▸ **Problem**
Search the data for the word "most" and copy every line that contains it.

▸ **Input data**
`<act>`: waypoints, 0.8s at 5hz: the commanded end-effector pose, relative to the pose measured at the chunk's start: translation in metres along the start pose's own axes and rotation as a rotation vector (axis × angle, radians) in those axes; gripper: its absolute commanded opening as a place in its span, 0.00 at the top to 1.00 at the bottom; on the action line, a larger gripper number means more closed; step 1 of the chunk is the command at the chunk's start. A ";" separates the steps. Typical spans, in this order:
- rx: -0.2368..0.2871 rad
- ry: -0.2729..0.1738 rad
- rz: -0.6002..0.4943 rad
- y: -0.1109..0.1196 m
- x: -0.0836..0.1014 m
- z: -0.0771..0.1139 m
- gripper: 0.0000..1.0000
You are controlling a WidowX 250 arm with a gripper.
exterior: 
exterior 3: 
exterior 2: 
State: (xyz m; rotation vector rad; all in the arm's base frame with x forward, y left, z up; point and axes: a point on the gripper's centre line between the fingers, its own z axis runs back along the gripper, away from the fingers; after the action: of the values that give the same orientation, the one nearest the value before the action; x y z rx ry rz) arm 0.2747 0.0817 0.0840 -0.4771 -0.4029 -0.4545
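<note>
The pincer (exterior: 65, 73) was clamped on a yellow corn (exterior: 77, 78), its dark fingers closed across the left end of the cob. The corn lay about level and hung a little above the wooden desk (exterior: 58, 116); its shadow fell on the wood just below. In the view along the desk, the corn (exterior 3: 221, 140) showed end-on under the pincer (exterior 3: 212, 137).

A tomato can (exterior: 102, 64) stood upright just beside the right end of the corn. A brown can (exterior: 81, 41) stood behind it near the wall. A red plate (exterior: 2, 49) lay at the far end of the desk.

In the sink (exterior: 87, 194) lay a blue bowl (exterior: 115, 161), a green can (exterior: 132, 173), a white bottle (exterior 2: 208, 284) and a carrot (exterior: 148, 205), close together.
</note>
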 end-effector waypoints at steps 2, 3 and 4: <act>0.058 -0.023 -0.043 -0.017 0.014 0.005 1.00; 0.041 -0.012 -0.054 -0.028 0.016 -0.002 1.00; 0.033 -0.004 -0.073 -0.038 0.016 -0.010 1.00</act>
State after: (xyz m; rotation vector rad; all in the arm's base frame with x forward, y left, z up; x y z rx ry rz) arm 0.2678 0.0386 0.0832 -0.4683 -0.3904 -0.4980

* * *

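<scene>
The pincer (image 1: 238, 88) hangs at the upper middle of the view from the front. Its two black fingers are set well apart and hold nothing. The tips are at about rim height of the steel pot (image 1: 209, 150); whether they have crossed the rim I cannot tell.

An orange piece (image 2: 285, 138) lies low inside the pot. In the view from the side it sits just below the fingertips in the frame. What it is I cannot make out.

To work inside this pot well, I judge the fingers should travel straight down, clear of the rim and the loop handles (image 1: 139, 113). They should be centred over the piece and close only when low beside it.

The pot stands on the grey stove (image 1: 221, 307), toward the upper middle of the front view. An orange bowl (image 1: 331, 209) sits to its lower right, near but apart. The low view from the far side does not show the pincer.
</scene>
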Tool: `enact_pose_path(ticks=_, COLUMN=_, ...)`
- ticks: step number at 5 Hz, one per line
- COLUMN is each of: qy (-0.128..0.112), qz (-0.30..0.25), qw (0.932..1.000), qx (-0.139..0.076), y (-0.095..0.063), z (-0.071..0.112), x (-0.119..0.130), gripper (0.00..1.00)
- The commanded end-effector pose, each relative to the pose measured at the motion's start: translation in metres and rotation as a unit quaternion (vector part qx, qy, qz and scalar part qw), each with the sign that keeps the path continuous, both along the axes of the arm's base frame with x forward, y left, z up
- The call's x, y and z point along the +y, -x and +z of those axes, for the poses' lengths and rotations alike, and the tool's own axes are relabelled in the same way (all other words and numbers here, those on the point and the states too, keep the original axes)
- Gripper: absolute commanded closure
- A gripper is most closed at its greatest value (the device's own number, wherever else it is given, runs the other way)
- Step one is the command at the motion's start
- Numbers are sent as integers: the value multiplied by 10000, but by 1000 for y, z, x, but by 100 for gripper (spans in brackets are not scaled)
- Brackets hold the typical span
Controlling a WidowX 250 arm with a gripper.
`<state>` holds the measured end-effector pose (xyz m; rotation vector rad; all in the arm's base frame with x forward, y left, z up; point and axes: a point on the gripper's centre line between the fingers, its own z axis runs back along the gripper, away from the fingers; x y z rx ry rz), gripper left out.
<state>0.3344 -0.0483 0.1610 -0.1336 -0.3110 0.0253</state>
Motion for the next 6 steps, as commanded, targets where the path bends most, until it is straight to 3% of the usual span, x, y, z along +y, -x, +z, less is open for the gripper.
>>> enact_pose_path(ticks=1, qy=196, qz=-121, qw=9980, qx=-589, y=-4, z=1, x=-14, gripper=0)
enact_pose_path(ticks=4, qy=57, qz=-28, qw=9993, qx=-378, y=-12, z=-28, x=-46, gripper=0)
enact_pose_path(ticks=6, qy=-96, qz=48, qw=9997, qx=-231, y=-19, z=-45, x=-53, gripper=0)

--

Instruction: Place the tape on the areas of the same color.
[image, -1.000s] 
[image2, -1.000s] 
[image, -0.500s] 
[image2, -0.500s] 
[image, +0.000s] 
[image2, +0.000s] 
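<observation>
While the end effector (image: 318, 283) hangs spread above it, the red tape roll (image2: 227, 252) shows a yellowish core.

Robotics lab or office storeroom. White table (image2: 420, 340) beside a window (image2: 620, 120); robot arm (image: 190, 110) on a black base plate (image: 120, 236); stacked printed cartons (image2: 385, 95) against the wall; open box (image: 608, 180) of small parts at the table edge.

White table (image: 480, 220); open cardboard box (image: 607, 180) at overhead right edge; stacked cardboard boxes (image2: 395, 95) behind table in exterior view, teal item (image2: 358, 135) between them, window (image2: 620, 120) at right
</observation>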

▸ **Exercise output**
- A gripper is most closed at its greatest value (the device's own number, wherever else it is given, runs the other way)
Motion for the next 6 steps, as commanded, targets where the path bends most, until it is straight to 3% of the usual span, x, y, z along +y, -x, +z, less is open for the gripper.

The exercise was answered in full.